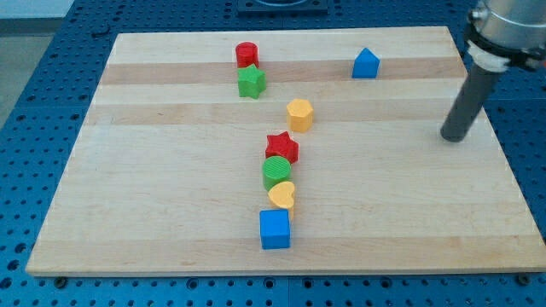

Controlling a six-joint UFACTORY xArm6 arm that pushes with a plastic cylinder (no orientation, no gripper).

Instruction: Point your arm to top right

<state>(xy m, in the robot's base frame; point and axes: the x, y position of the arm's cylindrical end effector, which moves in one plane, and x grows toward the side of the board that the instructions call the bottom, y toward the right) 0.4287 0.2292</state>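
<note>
A wooden board [171, 213] holds eight coloured blocks. The dark rod's tip [453, 137] rests near the board's right edge, toward the far side, well apart from every block. The nearest, a blue house-shaped block [365, 64], lies farther left. The arm carries no pincer.

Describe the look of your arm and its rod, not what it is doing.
My arm shows only at the view's top right: a light grey, rounded metal housing with a pale band beneath it. From that hangs a straight, dark charcoal cylindrical rod with a plain matte surface, ending in my tip. No cables, markings or labels are visible on it.
</note>
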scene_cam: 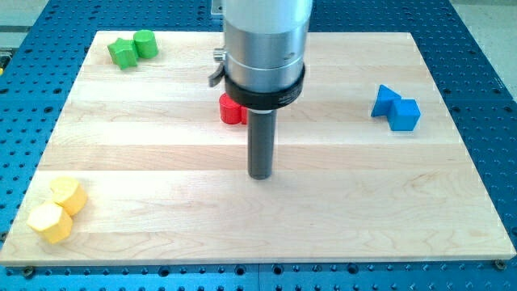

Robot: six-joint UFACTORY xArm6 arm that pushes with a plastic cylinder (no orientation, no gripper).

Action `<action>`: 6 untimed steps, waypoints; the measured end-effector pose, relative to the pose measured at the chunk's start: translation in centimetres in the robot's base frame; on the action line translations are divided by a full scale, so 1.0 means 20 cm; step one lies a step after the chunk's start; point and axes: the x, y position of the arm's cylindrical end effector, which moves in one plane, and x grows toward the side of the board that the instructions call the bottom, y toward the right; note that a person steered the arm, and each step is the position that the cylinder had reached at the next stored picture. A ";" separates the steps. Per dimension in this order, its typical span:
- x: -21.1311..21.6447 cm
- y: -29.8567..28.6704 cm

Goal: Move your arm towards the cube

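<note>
My tip (260, 175) rests on the wooden board (161, 194) near its middle. A blue cube (405, 114) sits at the view's right, touching a blue triangular block (384, 100) on its upper left. The tip is well to the left of and below the cube. A red block (232, 109) lies just above and left of the tip, partly hidden behind the arm's body (265, 52); its shape cannot be made out.
A green star-like block (123, 52) and a green cylinder (145, 43) sit at the view's top left. Two yellow hexagonal blocks (68, 195) (49, 221) sit at the bottom left. A blue perforated table (485, 48) surrounds the board.
</note>
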 end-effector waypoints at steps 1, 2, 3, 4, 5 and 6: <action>0.14 -0.28; 0.32 -0.55; 0.33 -0.33; 0.12 0.45; -0.15 0.90; -0.21 0.96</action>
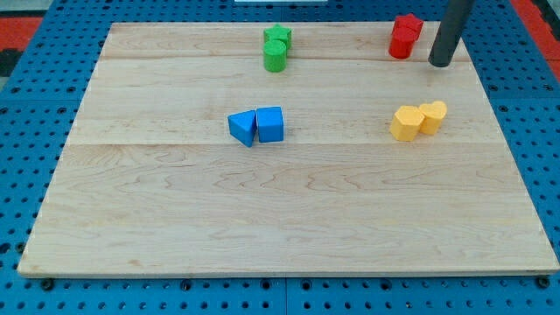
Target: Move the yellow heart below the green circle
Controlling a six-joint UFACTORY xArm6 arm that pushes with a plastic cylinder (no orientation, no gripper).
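Note:
The yellow heart (432, 116) lies at the view's right, touching a yellow hexagon-like block (406, 123) on its left. The green circle (275, 56) stands near the view's top centre, touching a green star (278, 37) just above it. My tip (441, 63) is at the view's top right, above the yellow heart and apart from it, just right of the red blocks.
Two red blocks (404, 36) sit together at the view's top right, left of the rod. A blue triangle (242, 128) and a blue cube (270, 124) touch each other left of centre. The wooden board (289, 219) lies on a blue pegboard.

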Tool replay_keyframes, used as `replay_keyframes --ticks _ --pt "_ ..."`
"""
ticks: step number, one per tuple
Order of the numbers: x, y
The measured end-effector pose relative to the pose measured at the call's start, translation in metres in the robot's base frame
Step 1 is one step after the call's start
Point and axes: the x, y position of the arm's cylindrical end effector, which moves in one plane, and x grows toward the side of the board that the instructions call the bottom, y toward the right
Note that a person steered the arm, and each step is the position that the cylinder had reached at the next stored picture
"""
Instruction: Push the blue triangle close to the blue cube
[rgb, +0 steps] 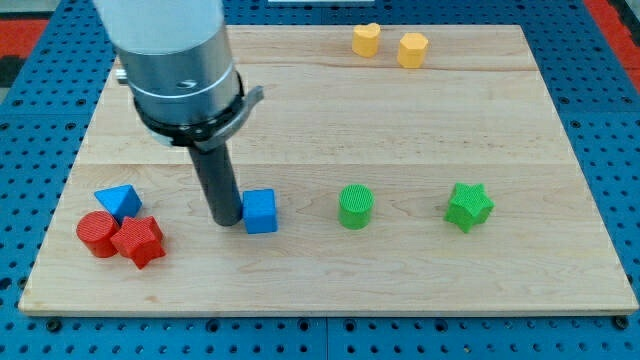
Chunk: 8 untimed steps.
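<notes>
Blue triangle (118, 201): you'll find it at the near left of the wooden board (330, 280), touching or nearly touching the red cylinder (97, 234) and the red star (139, 241) just nearer than it.

Blue cube (260, 211): sits right of the triangle, well apart from it.

My tip (226, 220): down on the board, just left of the blue cube, touching or all but touching its left face; you can't settle which from here. It stands between the triangle and the cube, much closer to the cube. No fingers on this rod, so nothing is grasped.

Further right in the same row: green cylinder (355, 207), then green star (468, 207).

Far edge, right of centre: yellow heart (366, 39) and yellow hexagon (412, 49), side by side.
</notes>
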Motion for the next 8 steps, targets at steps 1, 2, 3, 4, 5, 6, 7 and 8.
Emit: replay_keyframes --ticks 1,2,3,4,5,6,7,8 --pt "-0.02 -0.018" --pt "-0.049 -0.094" --pt "-0.051 -0.14" --pt "-0.048 -0.197" --pt "-0.024 -0.21" --pt "-0.013 -0.158" --pt "-0.013 -0.118" --pt "-0.013 -0.102"
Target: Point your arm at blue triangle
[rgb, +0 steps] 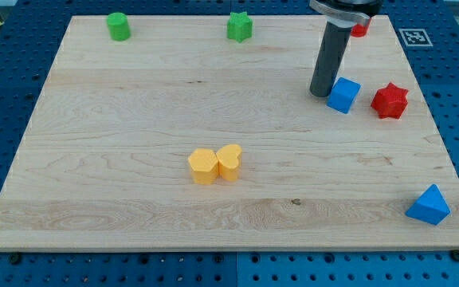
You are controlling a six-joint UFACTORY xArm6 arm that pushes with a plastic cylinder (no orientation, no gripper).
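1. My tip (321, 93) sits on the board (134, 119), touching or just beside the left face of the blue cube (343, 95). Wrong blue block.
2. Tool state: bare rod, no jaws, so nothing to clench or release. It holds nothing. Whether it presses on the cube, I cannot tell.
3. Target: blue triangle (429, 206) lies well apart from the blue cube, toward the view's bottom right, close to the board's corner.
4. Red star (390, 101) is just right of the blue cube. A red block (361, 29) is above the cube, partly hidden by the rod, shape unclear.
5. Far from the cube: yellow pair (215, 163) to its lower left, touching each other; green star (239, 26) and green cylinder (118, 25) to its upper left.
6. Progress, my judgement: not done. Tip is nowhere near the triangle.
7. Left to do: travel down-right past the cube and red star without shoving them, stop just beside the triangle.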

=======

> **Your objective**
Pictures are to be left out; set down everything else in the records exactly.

> **Answer to the problem**
Controlling a six-joint UFACTORY xArm6 arm that pushes with a plastic cylinder (no orientation, no gripper).

Instruction: Point your arm to top right

<state>(xy m, in the robot's base frame; point and axes: the x, y position of the arm's cylindrical end effector, which moves in one plane, and x grows toward the side of the board that the instructions call the bottom, y toward the right) 0.4287 0.2292</state>
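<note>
A wooden board [171, 213] holds eight coloured blocks. The dark rod's tip [453, 137] rests near the board's right edge, toward the far side, well apart from every block. The nearest, a blue house-shaped block [365, 64], lies farther left. The arm carries no pincer.

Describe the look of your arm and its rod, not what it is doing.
My arm shows only at the view's top right: a light grey, rounded metal housing with a pale band beneath it. From that hangs a straight, dark charcoal cylindrical rod with a plain matte surface, ending in my tip. No cables, markings or labels are visible on it.
</note>
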scene_cam: 

Robot: six-joint UFACTORY xArm6 arm that pushes with a plastic cylinder (no orientation, no gripper).

Action `<action>`: 6 untimed steps, waypoints; the measured end-effector pose, relative to the pose measured at the chunk's start: translation in centimetres in the robot's base frame; on the action line translations are divided by a full scale, so 1.0 means 20 cm; step one lies a step after the chunk's start; point and axes: the x, y position of the arm's cylindrical end effector, which moves in one plane, and x grows toward the side of the board that the instructions call the bottom, y toward the right; note that a person steered the arm, and each step is the position that the cylinder had reached at the next stored picture. A ";" separates the steps. Per dimension in this order, its typical span:
- x: -21.1311..21.6447 cm
- y: -29.8567..28.6704 cm

Goal: Move your arm towards the cube

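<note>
My tip (260, 175) rests on the wooden board (161, 194) near its middle. A blue cube (405, 114) sits at the view's right, touching a blue triangular block (384, 100) on its upper left. The tip is well to the left of and below the cube. A red block (232, 109) lies just above and left of the tip, partly hidden behind the arm's body (265, 52); its shape cannot be made out.
A green star-like block (123, 52) and a green cylinder (145, 43) sit at the view's top left. Two yellow hexagonal blocks (68, 195) (49, 221) sit at the bottom left. A blue perforated table (485, 48) surrounds the board.
</note>
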 end-effector waypoints at steps 1, 2, 3, 4, 5 and 6: <action>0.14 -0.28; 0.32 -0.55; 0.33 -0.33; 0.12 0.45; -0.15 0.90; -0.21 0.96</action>
Target: Move the yellow heart below the green circle
Controlling a six-joint UFACTORY xArm6 arm that pushes with a plastic cylinder (no orientation, no gripper).
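Note:
The yellow heart (432, 116) lies at the view's right, touching a yellow hexagon-like block (406, 123) on its left. The green circle (275, 56) stands near the view's top centre, touching a green star (278, 37) just above it. My tip (441, 63) is at the view's top right, above the yellow heart and apart from it, just right of the red blocks.
Two red blocks (404, 36) sit together at the view's top right, left of the rod. A blue triangle (242, 128) and a blue cube (270, 124) touch each other left of centre. The wooden board (289, 219) lies on a blue pegboard.
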
Tool replay_keyframes, used as `replay_keyframes --ticks _ --pt "_ ..."`
"""
ticks: step number, one per tuple
Order of the numbers: x, y
The measured end-effector pose relative to the pose measured at the call's start, translation in metres in the robot's base frame
Step 1 is one step after the call's start
Point and axes: the x, y position of the arm's cylindrical end effector, which moves in one plane, and x grows toward the side of the board that the instructions call the bottom, y toward the right
Note that a person steered the arm, and each step is the position that the cylinder had reached at the next stored picture
"""
Instruction: Push the blue triangle close to the blue cube
[rgb, +0 steps] 
Chunk: 8 untimed steps.
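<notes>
Blue triangle (118, 201): you'll find it at the near left of the wooden board (330, 280), touching or nearly touching the red cylinder (97, 234) and the red star (139, 241) just nearer than it.

Blue cube (260, 211): sits right of the triangle, well apart from it.

My tip (226, 220): down on the board, just left of the blue cube, touching or all but touching its left face; you can't settle which from here. It stands between the triangle and the cube, much closer to the cube. No fingers on this rod, so nothing is grasped.

Further right in the same row: green cylinder (355, 207), then green star (468, 207).

Far edge, right of centre: yellow heart (366, 39) and yellow hexagon (412, 49), side by side.
</notes>
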Motion for the next 8 steps, targets at steps 1, 2, 3, 4, 5, 6, 7 and 8.
Emit: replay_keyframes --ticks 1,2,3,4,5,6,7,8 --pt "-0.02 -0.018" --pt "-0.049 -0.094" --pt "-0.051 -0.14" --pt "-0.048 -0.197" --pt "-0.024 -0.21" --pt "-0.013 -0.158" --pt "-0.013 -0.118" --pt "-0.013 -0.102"
Target: Point your arm at blue triangle
[rgb, +0 steps] 
You are controlling a six-joint UFACTORY xArm6 arm that pushes with a plastic cylinder (no orientation, no gripper).
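1. My tip (321, 93) sits on the board (134, 119), touching or just beside the left face of the blue cube (343, 95). Wrong blue block.
2. Tool state: bare rod, no jaws, so nothing to clench or release. It holds nothing. Whether it presses on the cube, I cannot tell.
3. Target: blue triangle (429, 206) lies well apart from the blue cube, toward the view's bottom right, close to the board's corner.
4. Red star (390, 101) is just right of the blue cube. A red block (361, 29) is above the cube, partly hidden by the rod, shape unclear.
5. Far from the cube: yellow pair (215, 163) to its lower left, touching each other; green star (239, 26) and green cylinder (118, 25) to its upper left.
6. Progress, my judgement: not done. Tip is nowhere near the triangle.
7. Left to do: travel down-right past the cube and red star without shoving them, stop just beside the triangle.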

The work on this exercise has been completed.